Resistance and Resilience: Hope

Hope, painting by George Frederik Watts, 1886

September 16, 2025

Thank you to all who have contributed and commented on my recent blog series’ ‘”Resistance and Resilience” which has focused on the ways that the creative arts can become instruments of both pushback/reminders as well as invitations to grounding and stillness. Contributions can be found here: https://spirit-reflections.org/blog/.

Today’s offering centers on the above painting by British artist George Frederik Watts in which he presents the image of “Hope” in a rather unhopeful manner. In a letter to a friend about this project, he wrote, Hope sitting on a globe, with bandaged eyes playing on a lyre which has all the strings broken but one out of which poor little tinkle she is trying to get all the music possible, listening with all her might to the little sound: do you like the idea?

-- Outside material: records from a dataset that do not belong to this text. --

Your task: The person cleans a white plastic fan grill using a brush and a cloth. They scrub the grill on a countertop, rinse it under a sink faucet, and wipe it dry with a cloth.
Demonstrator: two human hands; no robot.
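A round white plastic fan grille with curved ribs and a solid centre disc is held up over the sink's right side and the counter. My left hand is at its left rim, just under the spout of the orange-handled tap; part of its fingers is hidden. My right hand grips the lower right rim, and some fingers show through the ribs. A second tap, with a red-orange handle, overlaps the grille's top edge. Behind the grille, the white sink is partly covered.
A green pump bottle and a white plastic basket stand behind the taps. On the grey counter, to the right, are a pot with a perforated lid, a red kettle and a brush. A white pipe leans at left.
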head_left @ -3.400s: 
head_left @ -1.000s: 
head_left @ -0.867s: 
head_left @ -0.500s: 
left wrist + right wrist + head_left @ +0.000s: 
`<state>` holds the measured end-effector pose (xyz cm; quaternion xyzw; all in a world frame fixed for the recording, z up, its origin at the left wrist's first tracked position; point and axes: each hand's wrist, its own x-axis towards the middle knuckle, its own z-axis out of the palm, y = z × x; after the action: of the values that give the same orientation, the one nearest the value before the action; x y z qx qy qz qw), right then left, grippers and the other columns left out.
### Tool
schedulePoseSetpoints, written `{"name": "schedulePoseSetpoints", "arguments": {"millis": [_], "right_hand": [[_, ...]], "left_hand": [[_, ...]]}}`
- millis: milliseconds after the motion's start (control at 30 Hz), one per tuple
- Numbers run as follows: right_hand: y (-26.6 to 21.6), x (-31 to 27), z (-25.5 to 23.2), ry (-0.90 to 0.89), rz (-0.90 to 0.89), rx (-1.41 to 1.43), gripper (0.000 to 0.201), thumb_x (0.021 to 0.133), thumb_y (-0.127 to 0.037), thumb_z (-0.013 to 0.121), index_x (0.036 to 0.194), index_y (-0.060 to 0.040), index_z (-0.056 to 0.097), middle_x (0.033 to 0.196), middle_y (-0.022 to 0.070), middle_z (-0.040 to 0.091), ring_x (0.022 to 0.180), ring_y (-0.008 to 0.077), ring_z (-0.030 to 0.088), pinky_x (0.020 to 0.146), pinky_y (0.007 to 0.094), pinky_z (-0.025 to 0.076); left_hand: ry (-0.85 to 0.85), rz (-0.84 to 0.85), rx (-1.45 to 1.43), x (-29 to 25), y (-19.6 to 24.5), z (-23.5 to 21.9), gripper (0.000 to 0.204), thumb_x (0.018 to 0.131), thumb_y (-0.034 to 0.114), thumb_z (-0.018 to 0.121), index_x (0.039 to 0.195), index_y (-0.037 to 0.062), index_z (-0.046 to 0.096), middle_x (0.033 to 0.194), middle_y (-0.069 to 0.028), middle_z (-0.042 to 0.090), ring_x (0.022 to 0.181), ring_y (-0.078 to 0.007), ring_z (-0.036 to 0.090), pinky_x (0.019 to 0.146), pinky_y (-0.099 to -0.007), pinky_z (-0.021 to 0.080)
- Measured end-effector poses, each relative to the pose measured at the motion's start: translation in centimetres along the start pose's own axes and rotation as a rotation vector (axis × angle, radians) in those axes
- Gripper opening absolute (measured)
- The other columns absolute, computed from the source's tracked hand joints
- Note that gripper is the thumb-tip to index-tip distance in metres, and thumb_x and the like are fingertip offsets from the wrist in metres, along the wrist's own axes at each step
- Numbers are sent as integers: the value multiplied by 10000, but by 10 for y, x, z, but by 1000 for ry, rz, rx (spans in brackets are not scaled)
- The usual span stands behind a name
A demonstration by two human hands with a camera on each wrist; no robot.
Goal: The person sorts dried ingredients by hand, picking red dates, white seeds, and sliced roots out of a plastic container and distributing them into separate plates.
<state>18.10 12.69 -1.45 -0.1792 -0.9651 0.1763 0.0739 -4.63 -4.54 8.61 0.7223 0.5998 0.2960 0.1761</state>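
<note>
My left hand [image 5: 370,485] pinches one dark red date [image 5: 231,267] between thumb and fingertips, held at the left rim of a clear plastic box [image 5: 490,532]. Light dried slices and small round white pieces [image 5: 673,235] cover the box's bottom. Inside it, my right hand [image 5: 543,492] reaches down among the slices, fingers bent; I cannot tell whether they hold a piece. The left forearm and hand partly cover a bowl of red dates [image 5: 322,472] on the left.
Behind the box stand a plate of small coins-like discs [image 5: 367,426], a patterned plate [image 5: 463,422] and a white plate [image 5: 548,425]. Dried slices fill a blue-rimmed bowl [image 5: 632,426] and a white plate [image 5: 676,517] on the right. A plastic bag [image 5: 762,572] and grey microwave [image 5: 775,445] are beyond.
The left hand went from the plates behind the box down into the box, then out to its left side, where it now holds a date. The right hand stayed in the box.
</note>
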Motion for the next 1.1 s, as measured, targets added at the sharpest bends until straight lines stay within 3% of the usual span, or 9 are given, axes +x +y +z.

While little about the painting suggests our conventional ideas of hope, sitting with this work and allowing it to talk to us, to open itself up to us, casts this image in a different light, like the light that shines on the subject’s face.

What images or feelings does “Hope” evoke in you in these current times? Where can you find hope in this work? How can you share hope in the world?

Hopefully yours,

Rosemary

Hope

I sing this song to you
eternally, universally
but especially now.
Like the waters swirling
around me
you too are caught
in whirling rapids
not knowing what is upstream
or down
swept away into lies anger threats
division
fears and the unknown.
I know.
I struggle against
the same
though I am bandaged
and beaten
and weary.
Yet I hold onto hope
onto this one instrument
that fills the grieving air
with purpose.
Even a single plucked string—
one true note—
breaks the silence
of despair
and so I send it
to you.
Hold on.
We are one.

(c) Rosemary McMahan

Published by remcmahan

Poet, writer, minister, wanderer, traveler on the way, Light-seeker ~ hoping others will join me on the journey of discovering who we are and were meant to be. You can reach me at 20rosepoet20@gmail.com or at my blog, Spirit-reflections.org.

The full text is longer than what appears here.